WORK TO COMPLETE
Please work out how many lines in the material contain "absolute" and give only that figure.

DATA
____

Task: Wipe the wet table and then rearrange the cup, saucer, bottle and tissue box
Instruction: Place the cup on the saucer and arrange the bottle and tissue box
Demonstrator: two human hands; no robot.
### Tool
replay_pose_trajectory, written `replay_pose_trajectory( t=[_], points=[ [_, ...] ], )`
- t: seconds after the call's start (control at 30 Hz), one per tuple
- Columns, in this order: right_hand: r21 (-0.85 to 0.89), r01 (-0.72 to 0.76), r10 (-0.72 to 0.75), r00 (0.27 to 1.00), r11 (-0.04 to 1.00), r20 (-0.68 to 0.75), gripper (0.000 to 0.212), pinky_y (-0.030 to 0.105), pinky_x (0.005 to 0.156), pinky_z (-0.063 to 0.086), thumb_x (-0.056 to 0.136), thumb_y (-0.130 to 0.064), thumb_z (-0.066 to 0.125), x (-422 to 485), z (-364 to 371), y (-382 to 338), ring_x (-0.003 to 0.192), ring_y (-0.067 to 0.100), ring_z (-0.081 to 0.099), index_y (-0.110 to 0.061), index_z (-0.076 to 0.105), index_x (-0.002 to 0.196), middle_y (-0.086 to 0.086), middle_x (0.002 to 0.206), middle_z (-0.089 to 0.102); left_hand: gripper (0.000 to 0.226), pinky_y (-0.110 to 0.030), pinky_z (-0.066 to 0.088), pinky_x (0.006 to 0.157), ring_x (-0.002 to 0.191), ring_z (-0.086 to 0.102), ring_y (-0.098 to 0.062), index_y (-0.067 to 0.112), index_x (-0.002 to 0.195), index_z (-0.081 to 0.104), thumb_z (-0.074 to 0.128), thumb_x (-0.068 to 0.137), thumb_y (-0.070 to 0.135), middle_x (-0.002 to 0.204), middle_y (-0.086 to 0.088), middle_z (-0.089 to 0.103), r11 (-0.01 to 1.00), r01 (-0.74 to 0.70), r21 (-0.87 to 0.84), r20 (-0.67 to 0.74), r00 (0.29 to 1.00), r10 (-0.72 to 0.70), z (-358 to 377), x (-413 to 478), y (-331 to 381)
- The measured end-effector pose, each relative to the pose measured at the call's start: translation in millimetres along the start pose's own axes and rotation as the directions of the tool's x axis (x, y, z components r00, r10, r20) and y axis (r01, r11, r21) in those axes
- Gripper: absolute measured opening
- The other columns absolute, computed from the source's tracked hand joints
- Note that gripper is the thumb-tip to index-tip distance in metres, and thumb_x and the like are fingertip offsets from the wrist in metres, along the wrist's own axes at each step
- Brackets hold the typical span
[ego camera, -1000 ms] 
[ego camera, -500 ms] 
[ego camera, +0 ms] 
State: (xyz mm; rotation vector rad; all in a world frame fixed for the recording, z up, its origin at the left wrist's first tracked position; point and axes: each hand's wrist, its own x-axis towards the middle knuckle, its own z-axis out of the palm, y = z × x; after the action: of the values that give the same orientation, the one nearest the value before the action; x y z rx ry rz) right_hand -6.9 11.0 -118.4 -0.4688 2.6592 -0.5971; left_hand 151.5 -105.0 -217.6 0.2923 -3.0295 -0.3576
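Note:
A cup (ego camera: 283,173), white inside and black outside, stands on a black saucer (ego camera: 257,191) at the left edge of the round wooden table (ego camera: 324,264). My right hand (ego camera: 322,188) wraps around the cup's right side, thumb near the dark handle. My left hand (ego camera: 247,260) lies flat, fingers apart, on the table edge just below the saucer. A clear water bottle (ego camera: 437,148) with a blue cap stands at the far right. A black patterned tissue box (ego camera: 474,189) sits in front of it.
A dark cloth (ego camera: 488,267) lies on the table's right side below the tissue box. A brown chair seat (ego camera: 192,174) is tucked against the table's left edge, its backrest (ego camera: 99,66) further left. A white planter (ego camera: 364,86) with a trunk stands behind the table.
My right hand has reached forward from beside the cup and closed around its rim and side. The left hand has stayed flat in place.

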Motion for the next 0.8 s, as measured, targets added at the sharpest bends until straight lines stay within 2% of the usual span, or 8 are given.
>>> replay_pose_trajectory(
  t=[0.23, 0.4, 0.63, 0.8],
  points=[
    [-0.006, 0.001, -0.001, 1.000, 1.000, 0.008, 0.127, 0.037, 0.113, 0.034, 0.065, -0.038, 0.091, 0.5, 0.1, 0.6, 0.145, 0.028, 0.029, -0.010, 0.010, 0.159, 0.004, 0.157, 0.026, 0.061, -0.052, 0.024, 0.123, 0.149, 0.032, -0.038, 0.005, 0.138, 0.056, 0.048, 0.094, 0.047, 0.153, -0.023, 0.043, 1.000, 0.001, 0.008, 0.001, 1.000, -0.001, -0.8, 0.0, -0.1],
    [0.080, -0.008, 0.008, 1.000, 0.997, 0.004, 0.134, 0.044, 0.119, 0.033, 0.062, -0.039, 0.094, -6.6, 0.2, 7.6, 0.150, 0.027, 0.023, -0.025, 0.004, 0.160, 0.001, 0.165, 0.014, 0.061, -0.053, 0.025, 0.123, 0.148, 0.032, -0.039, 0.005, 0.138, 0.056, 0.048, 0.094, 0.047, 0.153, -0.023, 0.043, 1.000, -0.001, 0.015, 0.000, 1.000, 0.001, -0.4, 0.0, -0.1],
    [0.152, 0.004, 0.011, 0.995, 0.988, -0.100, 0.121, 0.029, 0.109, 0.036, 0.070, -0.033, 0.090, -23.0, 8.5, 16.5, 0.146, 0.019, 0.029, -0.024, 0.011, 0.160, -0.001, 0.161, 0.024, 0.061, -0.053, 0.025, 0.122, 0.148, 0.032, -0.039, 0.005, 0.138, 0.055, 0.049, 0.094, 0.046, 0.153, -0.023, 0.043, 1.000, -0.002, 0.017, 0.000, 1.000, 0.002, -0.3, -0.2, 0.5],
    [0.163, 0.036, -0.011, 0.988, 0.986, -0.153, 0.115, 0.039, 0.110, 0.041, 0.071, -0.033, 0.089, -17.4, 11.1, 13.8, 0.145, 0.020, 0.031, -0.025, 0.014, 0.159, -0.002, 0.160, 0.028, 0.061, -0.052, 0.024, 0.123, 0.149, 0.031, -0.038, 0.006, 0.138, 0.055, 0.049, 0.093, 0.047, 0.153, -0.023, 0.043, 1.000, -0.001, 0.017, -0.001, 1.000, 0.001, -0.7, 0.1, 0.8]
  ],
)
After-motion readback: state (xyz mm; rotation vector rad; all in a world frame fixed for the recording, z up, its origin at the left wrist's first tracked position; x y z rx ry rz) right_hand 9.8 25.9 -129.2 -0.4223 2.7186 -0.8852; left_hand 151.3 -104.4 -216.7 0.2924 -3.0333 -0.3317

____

RESPONSE TO THE TASK
2